I flexed my hand, and the blue-white light spiraled down my veins, pooling in my palm. It flickered, then steadied. I held it up, watching it illuminate the dark.

“Think it’s permanent?” I asked, only half-joking.

He shrugged, which in Dax Meldin language meant “could be worse.”

Above us, the building creaked. Somewhere in the distance, alarms were starting up, and the orange pulse of emergency drones was already lighting the rubble. But in our little pocket of aftermath, everything was still, almost peaceful.

I closed my eyes, tried to remember what it felt like to be ordinary, but the memory wouldn’t load. All I could remember was the last few seconds: the feeling of the world bending, the taste of potential in my mouth, the way the blue-white light connected me to everything around me.

I wasn’t scared, not exactly. But I wasn’t ready, either.

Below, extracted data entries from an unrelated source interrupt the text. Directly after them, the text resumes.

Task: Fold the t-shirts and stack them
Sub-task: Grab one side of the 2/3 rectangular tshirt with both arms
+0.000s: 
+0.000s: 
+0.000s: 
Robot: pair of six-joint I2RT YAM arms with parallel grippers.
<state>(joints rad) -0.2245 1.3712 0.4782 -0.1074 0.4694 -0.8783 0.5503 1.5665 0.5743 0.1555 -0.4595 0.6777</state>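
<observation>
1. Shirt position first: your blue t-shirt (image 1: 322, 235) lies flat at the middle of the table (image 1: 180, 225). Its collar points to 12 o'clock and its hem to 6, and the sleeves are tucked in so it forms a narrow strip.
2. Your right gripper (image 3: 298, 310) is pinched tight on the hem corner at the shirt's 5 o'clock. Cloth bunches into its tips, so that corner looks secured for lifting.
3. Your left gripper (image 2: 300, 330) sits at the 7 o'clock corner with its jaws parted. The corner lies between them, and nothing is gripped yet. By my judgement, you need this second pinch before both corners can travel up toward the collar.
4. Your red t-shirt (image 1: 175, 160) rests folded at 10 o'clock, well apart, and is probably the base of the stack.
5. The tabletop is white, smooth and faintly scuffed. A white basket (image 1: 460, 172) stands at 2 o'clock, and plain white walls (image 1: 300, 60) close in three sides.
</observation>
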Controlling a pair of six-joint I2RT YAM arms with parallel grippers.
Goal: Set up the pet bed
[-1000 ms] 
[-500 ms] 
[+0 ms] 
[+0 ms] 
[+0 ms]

Dax pulled a rag from his back pocket and pressed it to my forehead. “You got a gash. Needs patching.”

“Go for it,” I said, and let him wipe away the blood.

He worked in silence for a minute, then asked, “You want to tell me what just happened?”

I opened my eyes. “You wouldn’t believe me if I did.”

He glanced up, eyebrow raised. “Try me.”

I stared at my hand, the light still glowing in my palm. I thought about the mythship, about the time-slips, about the moment I’d felt every version of myself running parallel in the same second.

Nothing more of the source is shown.